Could you write out the opening lines of the data, word for word, stopping after the line that contains "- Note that"?

.....

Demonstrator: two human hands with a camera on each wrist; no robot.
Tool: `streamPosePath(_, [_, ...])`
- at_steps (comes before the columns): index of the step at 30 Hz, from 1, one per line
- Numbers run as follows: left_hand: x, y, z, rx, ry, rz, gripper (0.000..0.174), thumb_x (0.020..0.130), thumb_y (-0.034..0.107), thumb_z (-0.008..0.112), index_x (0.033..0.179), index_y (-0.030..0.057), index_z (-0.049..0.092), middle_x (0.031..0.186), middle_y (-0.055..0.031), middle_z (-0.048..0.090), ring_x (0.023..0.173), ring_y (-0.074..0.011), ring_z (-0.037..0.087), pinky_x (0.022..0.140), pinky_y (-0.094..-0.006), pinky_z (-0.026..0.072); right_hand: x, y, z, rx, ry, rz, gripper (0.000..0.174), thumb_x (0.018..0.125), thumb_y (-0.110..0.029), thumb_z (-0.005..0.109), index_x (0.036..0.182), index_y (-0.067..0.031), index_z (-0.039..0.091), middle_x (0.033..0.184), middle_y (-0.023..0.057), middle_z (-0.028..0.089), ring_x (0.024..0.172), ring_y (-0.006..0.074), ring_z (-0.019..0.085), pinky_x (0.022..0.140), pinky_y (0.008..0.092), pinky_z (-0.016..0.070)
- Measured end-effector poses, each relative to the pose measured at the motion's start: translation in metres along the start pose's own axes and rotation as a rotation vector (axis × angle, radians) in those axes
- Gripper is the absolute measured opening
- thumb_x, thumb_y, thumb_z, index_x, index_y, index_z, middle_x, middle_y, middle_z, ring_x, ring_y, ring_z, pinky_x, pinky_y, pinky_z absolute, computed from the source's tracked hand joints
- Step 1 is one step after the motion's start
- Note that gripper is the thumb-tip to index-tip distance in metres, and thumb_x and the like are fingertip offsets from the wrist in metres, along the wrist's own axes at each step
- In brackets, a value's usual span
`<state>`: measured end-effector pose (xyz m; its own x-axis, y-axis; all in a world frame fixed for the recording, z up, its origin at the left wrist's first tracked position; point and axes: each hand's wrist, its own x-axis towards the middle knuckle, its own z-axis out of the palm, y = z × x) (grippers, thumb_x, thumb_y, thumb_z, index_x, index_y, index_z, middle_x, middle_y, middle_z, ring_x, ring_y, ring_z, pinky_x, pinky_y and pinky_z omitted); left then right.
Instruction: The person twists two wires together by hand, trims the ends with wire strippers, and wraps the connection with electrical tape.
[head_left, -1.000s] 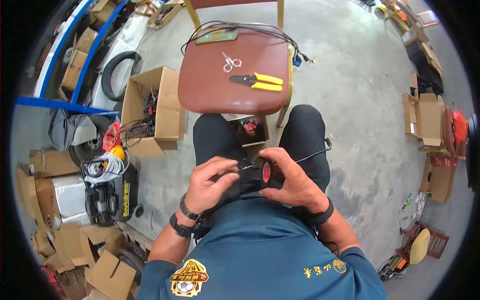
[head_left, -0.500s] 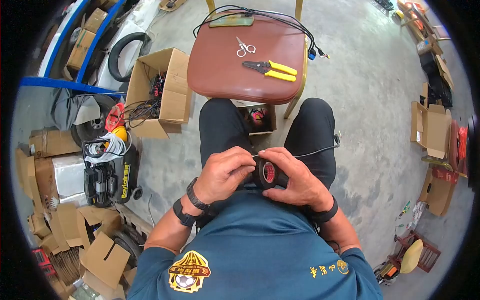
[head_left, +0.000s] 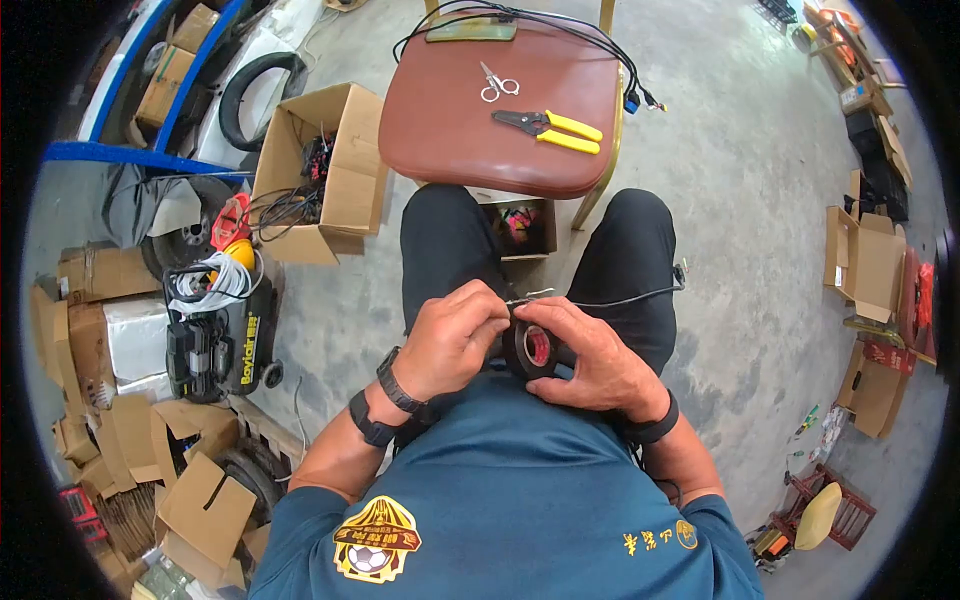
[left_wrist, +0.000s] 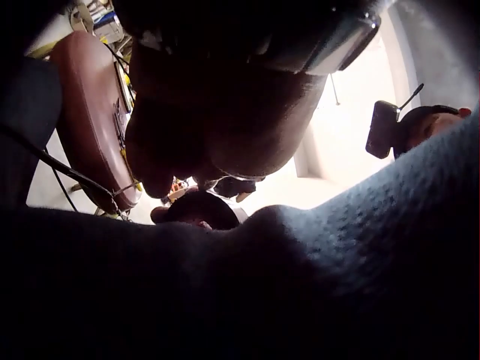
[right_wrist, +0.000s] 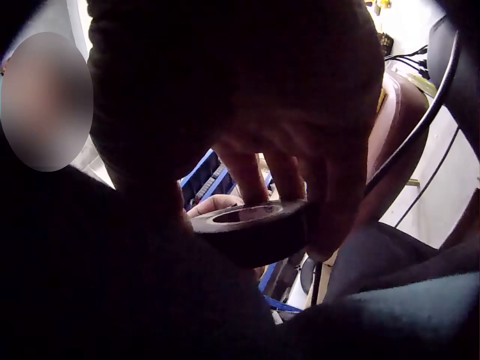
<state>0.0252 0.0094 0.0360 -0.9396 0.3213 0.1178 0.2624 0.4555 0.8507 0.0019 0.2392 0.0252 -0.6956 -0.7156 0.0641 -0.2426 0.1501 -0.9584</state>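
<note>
In the head view my right hand (head_left: 600, 362) holds a roll of black electrical tape (head_left: 517, 352) by its edge, thumb below and fingers above; its red inner core faces up and right. The right wrist view shows the tape roll (right_wrist: 251, 241) between thumb and fingers. My left hand (head_left: 455, 338) pinches a thin cable (head_left: 635, 297) near its end, close beside the roll. Fine wire ends (head_left: 538, 293) stick out just above both hands' fingertips, and the cable runs right across the thigh. The left fingertips hide the pinched spot.
Ahead stands a chair with a brown seat (head_left: 450, 140), bearing scissors (head_left: 498, 83), yellow-handled wire strippers (head_left: 555, 130) and black cables (head_left: 590, 40). An open carton (head_left: 350, 150) and an air compressor (head_left: 222, 330) stand to the left. A small box (head_left: 528, 235) sits under the chair.
My left hand has moved right to the tape roll, and its fingers have closed in a pinch. Wire ends now show above the fingertips. The head view has shifted slightly.
</note>
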Motion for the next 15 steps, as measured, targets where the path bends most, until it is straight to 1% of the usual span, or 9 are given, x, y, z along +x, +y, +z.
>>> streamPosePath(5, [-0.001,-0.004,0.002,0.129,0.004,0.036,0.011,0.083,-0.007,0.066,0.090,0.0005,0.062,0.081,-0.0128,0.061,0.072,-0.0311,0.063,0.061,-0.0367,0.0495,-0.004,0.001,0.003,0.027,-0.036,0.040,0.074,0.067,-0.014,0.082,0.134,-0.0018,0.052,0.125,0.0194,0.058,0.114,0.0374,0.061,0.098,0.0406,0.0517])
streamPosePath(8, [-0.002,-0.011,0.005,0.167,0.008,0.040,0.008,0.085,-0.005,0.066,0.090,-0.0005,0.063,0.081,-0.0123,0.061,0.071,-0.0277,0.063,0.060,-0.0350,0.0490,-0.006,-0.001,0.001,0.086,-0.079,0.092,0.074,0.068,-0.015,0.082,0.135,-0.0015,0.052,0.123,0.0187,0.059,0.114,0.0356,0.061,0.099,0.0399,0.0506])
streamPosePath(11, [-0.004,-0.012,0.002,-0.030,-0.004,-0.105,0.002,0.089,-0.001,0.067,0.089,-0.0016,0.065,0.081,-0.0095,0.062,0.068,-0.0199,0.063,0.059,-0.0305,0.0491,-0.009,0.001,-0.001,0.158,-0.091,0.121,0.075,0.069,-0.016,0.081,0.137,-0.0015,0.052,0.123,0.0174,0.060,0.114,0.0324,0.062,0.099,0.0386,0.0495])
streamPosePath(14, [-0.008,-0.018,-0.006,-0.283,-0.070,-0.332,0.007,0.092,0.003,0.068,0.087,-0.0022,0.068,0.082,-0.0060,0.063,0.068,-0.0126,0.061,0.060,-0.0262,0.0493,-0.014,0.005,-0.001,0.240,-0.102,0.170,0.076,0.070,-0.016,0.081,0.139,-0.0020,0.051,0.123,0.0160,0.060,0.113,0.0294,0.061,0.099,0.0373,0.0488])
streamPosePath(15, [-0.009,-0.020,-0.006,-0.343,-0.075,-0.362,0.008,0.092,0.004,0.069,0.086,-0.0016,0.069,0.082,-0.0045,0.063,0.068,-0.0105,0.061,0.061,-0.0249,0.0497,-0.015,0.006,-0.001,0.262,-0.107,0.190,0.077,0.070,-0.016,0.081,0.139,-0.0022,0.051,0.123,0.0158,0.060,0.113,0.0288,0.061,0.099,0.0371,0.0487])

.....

• **Task output**:
Demonstrator: two human hands with a camera on each wrist; no robot.
Tool: `streamPosePath(_, [_, ...])`
- at_steps (comes before the columns): index of the step at 30 Hz, from 1, one per line
- Numbers run as follows: left_hand: x, y, z, rx, ry, rz, gripper (0.000..0.174), thumb_x (0.020..0.130), thumb_y (-0.034..0.107), thumb_z (-0.008..0.112), index_x (0.033..0.179), index_y (-0.030..0.057), index_z (-0.049..0.092), middle_x (0.031..0.186), middle_y (-0.055..0.031), middle_z (-0.048..0.090), ring_x (0.023..0.173), ring_y (-0.074..0.011), ring_z (-0.037..0.087), pinky_x (0.022..0.140), pinky_y (-0.094..-0.006), pinky_z (-0.026..0.072); right_hand: x, y, z, rx, ry, rz, gripper (0.000..0.174), thumb_x (0.018..0.125), thumb_y (-0.110..0.029), thumb_z (-0.005..0.109), index_x (0.036..0.182), index_y (-0.067..0.031), index_z (-0.039..0.091), middle_x (0.033..0.184), middle_y (-0.023..0.057), middle_z (-0.028..0.089), ring_x (0.024..0.172), ring_y (-0.006..0.074), ring_z (-0.019..0.085), pinky_x (0.022..0.140), pinky_y (0.008..0.092), pinky_z (-0.016..0.070)
- Measured end-effector poses, each relative to the pose measured at the motion's start: translation in metres along the start pose's own axes and rotation as a rotation vector (axis × angle, radians) in those axes
- Gripper is the absolute measured opening
- thumb_x, thumb_y, thumb_z, index_x, index_y, index_z, middle_x, middle_y, middle_z, ring_x, ring_y, ring_z, pinky_x, pinky_y, pinky_z absolute, computed from the source's tracked hand joints
- Step 1 is one step after the motion's start
- Note that gripper is the thumb-tip to index-tip distance in metres, and thumb_x and the like are fingertip offsets from the wrist in metres, along the wrist's own axes at each step

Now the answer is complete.